A Companhia Siderúrgica Nacional (CSN), de Volta Redonda (RJ), está substituindo os dormentes de madeira da estrada de ferro interna da usina, utilizada para a movimentação de produtos e materiais da empresa por similares de aço. Até agora, a CSN já substituiu 161 mil dormentes de madeira pelos metálicos, fabricados com seu próprio aço. Isso equivale a 86% de toda a linha férrea, com extensão de 120 mil dormentes, nos próximos 20 meses, para a conclusão do trabalho.

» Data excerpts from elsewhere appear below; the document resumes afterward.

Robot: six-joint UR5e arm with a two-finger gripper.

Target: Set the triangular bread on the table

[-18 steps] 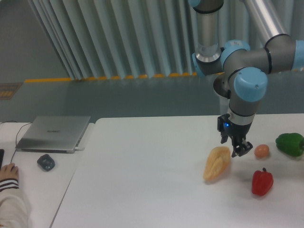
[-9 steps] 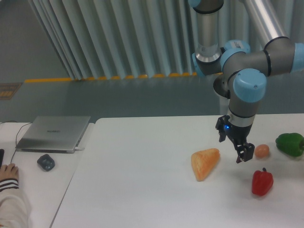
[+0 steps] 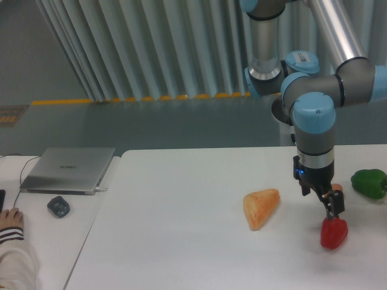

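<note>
Black jaws on our gripper (image 3: 331, 205) hang just over the red pepper (image 3: 333, 233); from this angle we cannot tell whether they are parted or closed, and nothing shows between them. We count one red pepper, one green pepper (image 3: 369, 183) at the right edge, and one small orange ball (image 3: 337, 188) mostly hidden behind the gripper. One triangular bread (image 3: 261, 207) lies flat on the table (image 3: 181, 229), well apart from the gripper, to its left. Our arm comes down from above, its blue-capped wrist pointing the gripper straight at the tabletop. On the adjoining desk we see one laptop (image 3: 68, 170), one dark mouse (image 3: 58, 206) and a person's hand (image 3: 10, 220). Since half a second ago, the bread has stayed put while the gripper has moved right and down, from beside the ball to above the red pepper.
</note>
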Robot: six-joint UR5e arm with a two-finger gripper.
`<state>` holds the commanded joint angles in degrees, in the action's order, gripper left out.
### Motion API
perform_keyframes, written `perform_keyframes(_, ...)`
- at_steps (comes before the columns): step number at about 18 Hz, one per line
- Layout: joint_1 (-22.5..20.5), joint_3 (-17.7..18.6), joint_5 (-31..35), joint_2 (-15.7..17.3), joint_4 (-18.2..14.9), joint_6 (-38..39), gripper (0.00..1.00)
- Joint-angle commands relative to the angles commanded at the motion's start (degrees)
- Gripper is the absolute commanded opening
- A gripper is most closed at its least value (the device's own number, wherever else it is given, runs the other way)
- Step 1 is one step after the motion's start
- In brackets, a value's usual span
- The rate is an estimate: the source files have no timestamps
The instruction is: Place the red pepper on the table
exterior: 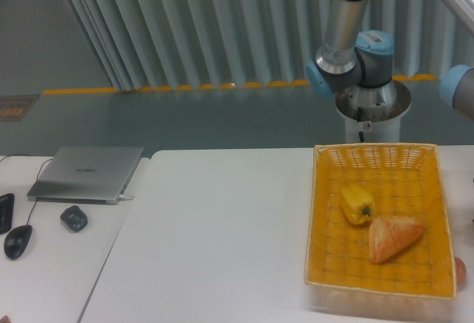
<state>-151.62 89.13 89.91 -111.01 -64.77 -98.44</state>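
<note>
A small part of a reddish rounded thing (461, 272) shows at the right edge of the frame, just outside the front right corner of the yellow basket (322, 212). It looks like the red pepper, mostly cut off by the frame edge. I cannot tell whether it rests on the white table (222, 227) or is held. The gripper is out of view. Only the arm's base (368, 101) and its joints show behind the table, and the arm leaves the frame at the upper right.
In the basket lie a yellow bell pepper (357, 204) and a tan wedge of bread (392, 237). On a second table to the left are a closed laptop (89, 172), a mouse (18, 240) and a small dark object (73, 218).
</note>
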Motion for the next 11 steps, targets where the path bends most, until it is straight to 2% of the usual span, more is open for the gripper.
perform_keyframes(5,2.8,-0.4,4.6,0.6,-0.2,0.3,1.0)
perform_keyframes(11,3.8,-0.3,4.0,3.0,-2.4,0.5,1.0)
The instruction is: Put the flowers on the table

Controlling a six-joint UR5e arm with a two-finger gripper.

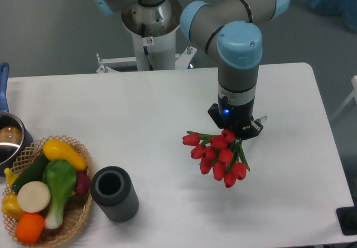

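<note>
The flowers [218,154], a small bunch of red tulip buds with green stems and leaves, hang just right of the middle of the white table [150,108]. My gripper [237,129] points straight down over the stem end and is shut on the stems, which disappear under its black body. The buds fan out down and to the left of the gripper. Whether the buds touch the tabletop I cannot tell; a faint shadow lies below them.
A dark grey ribbed cylinder [115,193] stands at the front left. Beside it sits a wicker basket [79,214] of toy vegetables. A pot with a blue handle [6,139] is at the left edge. The robot base [149,30] stands behind the table.
</note>
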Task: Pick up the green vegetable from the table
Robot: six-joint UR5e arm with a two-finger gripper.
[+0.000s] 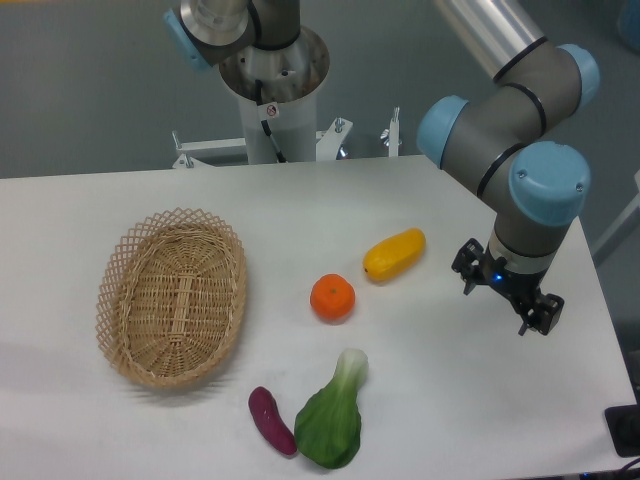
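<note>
Green vegetable (330,425) is lying flat on the table (470,400) near edge, just right of the purple eggplant (271,421). End effector (505,297) is hovering well apart at right, holding nothing; can't tell how far open. Approach not started.

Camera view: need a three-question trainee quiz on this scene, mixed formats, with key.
1. True or false: the woven oval wicker basket holds the round orange fruit.
2. Which item lies nearest the glossy green bok choy toy? A) small purple eggplant B) yellow oblong fruit C) basket
3. Fill in: the gripper hangs over the white table, to the ____ of the bok choy in the image.

Key: 1 false; 2 A; 3 right.
</note>
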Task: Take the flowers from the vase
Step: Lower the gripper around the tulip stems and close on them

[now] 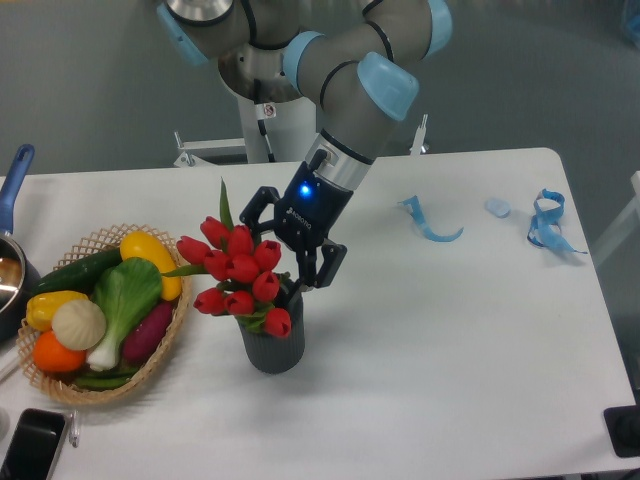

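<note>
The flowers (238, 270), red tulip buds with green leaves, stand in the vase (272, 346), a small dark grey ribbed cup near the table's front middle. My gripper (290, 264) reaches down from the back right. Its fingers are spread apart, one behind the top buds and the other at the bunch's right side just above the vase mouth. It is open and holds nothing. The stems are hidden by the buds and the vase.
A wicker basket (165, 345) of toy vegetables sits just left of the vase. A pot with a blue handle (12, 185) is at the left edge, a dark phone (30, 445) at the front left. Blue ribbon pieces (432, 225) (548, 222) lie at the back right.
</note>
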You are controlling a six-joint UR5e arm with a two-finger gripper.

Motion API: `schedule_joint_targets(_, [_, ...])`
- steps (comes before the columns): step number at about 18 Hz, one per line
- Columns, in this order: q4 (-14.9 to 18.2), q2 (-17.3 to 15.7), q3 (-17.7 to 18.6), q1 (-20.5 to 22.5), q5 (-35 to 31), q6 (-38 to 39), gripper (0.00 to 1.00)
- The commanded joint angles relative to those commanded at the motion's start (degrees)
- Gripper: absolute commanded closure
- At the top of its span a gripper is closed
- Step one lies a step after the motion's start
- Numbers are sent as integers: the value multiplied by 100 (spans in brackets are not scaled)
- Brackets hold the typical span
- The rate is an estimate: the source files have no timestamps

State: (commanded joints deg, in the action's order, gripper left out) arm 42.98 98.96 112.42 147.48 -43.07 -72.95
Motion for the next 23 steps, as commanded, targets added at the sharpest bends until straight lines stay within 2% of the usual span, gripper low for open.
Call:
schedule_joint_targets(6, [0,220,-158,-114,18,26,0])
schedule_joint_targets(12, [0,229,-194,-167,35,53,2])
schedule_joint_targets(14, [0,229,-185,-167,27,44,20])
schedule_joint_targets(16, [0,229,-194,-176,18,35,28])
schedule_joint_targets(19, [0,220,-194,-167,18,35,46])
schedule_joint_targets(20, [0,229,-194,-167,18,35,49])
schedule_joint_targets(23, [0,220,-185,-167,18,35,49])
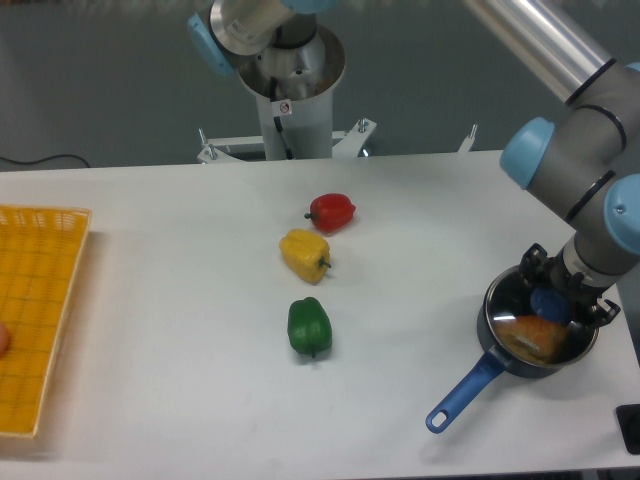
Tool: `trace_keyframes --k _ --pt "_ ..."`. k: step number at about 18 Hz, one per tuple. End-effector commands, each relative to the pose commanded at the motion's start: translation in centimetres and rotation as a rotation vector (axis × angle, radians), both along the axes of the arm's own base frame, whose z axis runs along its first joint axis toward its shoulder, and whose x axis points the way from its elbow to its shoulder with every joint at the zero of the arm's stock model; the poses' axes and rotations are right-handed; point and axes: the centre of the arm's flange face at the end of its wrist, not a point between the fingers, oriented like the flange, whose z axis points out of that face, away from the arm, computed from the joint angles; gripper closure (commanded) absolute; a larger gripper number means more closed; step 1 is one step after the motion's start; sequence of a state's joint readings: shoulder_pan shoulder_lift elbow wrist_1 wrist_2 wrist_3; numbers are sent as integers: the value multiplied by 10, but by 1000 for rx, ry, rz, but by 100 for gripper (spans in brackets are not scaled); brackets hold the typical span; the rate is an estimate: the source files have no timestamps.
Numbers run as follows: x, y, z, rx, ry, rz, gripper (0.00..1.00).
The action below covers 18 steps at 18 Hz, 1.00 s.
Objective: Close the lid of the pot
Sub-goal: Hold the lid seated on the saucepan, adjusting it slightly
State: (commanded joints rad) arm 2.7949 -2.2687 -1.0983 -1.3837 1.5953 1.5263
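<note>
Nearest the camera lay the bright blue handle [462, 393] of the pot [497, 330], pointing toward the front-left edge of the worktop [180, 260]. The pot itself sat at the right end of the worktop — small, round, dark. Something orange [532, 338] showed inside it through the glass.

The pot lid [570, 345] lay over the pot's mouth, its thin metal rim roughly matching the pot's rim. Whether it was fully seated or a touch raised on the far side could not be told from this view. The blue knob [549, 303] at its centre was visible between the dark fingers.

The claw [562, 292] hung directly over the lid, fingers either side of the knob. Whether they were pinching the knob or had just parted from it — cannot tell; the gap was too small and dark to read.

Judgement: the placing step was in hand and close to finished, the lid at or nearly at its seat. The next move would call for releasing the knob, if it was held, and a straight vertical lift clear of it, so that the lid is not dragged sideways off the rim.

Elsewhere, well apart from the pot: a red pepper [332, 211], a yellow pepper [305, 254] and a green pepper [309, 326] in a loose line mid-worktop, and a yellow basket [45, 300] at the left edge.
</note>
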Motion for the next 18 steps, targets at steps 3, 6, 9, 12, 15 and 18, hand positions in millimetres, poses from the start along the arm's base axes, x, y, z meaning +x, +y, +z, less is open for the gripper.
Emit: trace_keyframes --k 3,6,9,12,15,18 --pt "0 0 0 0 0 -2 43" --pt "0 0 1 1 3 -2 35" --pt "0 0 0 1 1 -2 35" --pt "0 0 1 1 3 0 35" --pt "0 0 -1 1 3 0 35" --pt "0 0 -3 5 13 2 35"
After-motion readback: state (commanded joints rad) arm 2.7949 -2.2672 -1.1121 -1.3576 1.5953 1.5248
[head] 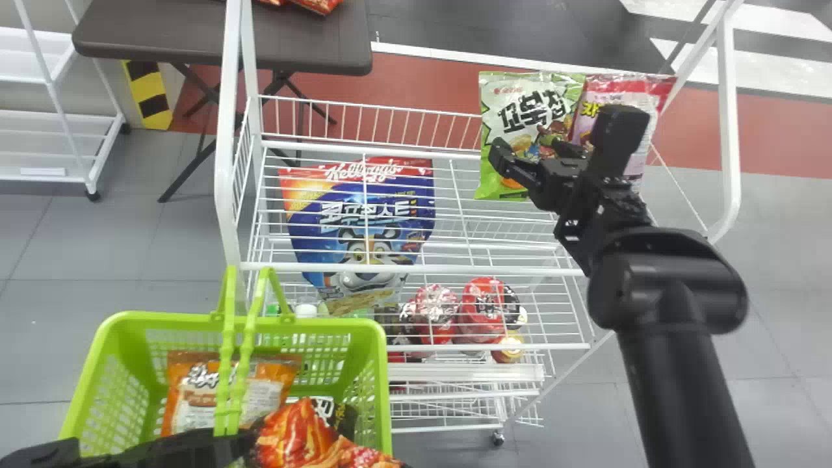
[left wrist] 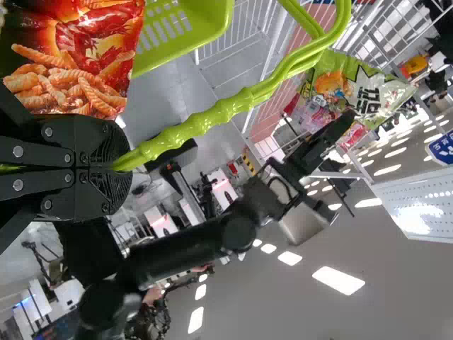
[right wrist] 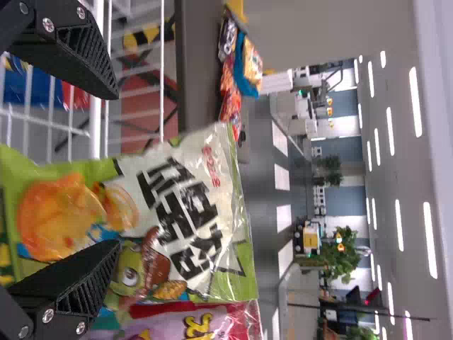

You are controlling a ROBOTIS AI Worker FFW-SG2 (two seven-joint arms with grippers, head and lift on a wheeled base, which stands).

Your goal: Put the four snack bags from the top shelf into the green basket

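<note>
White rack [head: 226,130]: while holding two bags at far right of the top shelf [head: 422,268], unfinished.
Green basket [head: 162,318]: near left, well apart from both.
Right arm [head: 682,370]: nearer one, slanting far and slightly left from near right.
Green bag [head: 520,123]: upright, long axis vertical, ahead of right jaws.
Pink bag [head: 640,91]: just right of green bag.
Right gripper [right wrist: 115,168]: spread sideways across green bag's left edge; probably needing centring.
Left gripper [left wrist: 122,166]: pinching basket handle [left wrist: 198,120].

Brightly lit, ceiling lights [right wrist: 415,102] glowing white, glare on a pale panel [left wrist: 413,211], sheen on the green bag [right wrist: 202,177]
</note>
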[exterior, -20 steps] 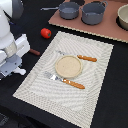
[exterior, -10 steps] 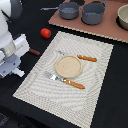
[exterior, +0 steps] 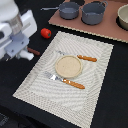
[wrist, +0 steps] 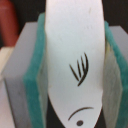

Os dormentes substituídos até agora contribuíram para que 5,4 mil árvores nativas não fossem abatidas, calcula o engenheiro responsável pelo projeto, José Rogério Prado de Castro, da diretoria industrial da CSN. Ele afirma que o programa visa à preservação ambiental, através do maior uso de aço em substituição a recursos não-renováveis, como a madeira. "É preciso derrubar uma árvore secular para fabricar 35 dormentes de madeira, com vida útil média de cinco a dez anos", acrescenta Castro. Já os dormentes metálicos, produzidos pela Fábrica de Estruturas Metálicas (FEM), empresa subsidiária da CSN, têm vida útil de até 50 anos. O custo de fabricação do dormente metálico é de R$60,00 por unidade, acima, portanto, dos R$40,00 dos dormentes de madeira (GM).